We have been here. The book hangover is visceral. Here is the definitive list of what actually scratches the itch, curated not just by tropes, but by the specific emotional resonance that ACOTAR perfected.

What Makes ACOTAR So Hard to Replace

Sarah J. Maas built something incredibly specific: a fae world with genuine, lethal menace, a heroine who transforms from a survivor into a conqueror, and a love interest whose complexity rewards rereading. The slow burn of Feyre and Rhysand’s dynamic in ACOMAF is the gold standard for the genre because it is rooted in mutual trauma and healing rather than just physical attraction.

The books below share at least two of those core architectural pillars. None of them are ACOTAR — but they are the absolute pinnacle of what the genre has produced since.

If You Loved the Brutal Fae Courts

The Cruel Prince — Holly Black

Black’s Folk of the Air series is the other great fae romantasy of the modern era, though it leans heavily into political thriller. Jude is a mortal girl raised in a terrifying fae court, and Cardan is everything Rhysand is — dangerous, compelling, cruel, and hiding a profound vulnerability. The political intrigue is sharper here, and the romance is agonizingly slower to resolve. If you loved the court politics and the concept of a fragile mortal outsmarting immortals, start here.

A Kiss of Iron — Clare Sager

For readers who want the darkly seductive fae aesthetic but with an older, more seasoned heroine. Kat is a penniless widow drawn into the dangerous politics of the fae court. The shadow-draped love interest, Bastian, hits every single note that Rhysand fans are looking for, but the dynamic feels remarkably fresh. It is atmospheric, sultry, and deadly.

If You Loved the High-Stakes Slow Burn

The Serpent and the Wings of Night — Carissa Broadbent

Take the survival trials of ACOTAR’s Under the Mountain and expand them into a brutal, vampire-run tournament. Oraya is a human adopted by a vampire king, forced to compete in a deadly trial where her greatest threat is Raihn—a ruthless, sarcastic rival vampire. The slow burn is masterful because falling in love is a literal death sentence. The tension will ruin your sleep schedule.

From Blood and Ash — Jennifer L. Armentrout

The slow burn here is structural — Poppy is the Maiden, chosen by the gods, forbidden to be touched, spoken to, or looked upon. Hawke is the irreverent, deadly guard assigned to protect her. The reasons they cannot be together keep shifting and deepening. If the emotional devastation of ACOMAF wrecked you, this series will do the same.

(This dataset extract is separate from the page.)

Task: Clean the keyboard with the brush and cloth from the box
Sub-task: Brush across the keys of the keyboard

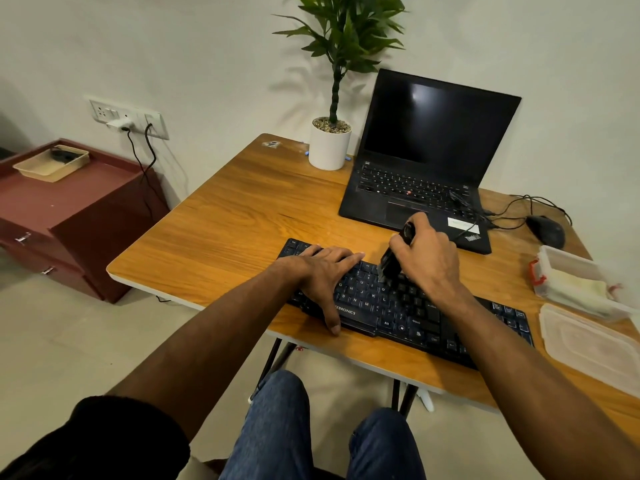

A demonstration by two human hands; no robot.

If You Loved Rhysand Specifically

Kingdom of the Wicked — Kerri Maniscalco

The demon prince archetype, executed with dripping gothic atmosphere and genuine darkness. Wrath, one of the seven Princes of Hell, is the ultimate morally grey entity. If you are drawn to the morally grey love interest who is more dangerous than he first appears, but possesses an unwavering, terrifying devotion to the heroine, this is your next read.

Daughter of No Worlds — Carissa Broadbent

Maxantarius is the grumpy, reluctant, immensely powerful magic user who has isolated himself from the world, only to have a brilliant, determined heroine break down his walls. The romance is quieter than ACOTAR, but the emotional depth is staggering, and the love interest has that same quality of being entirely worth the wait.

Vellichor Assignment: Deconstructing the Vibe

We often try to replicate the “feeling” of a book we love without understanding the mechanics of why it worked.

The Task: Identify your favorite scene from ACOTAR (or any of the books listed above). Instead of reading it for pleasure, highlight the exact moments the author transitions from plot progression to emotional tension. Look at the ratio of dialogue to internal monologue during a romantic encounter.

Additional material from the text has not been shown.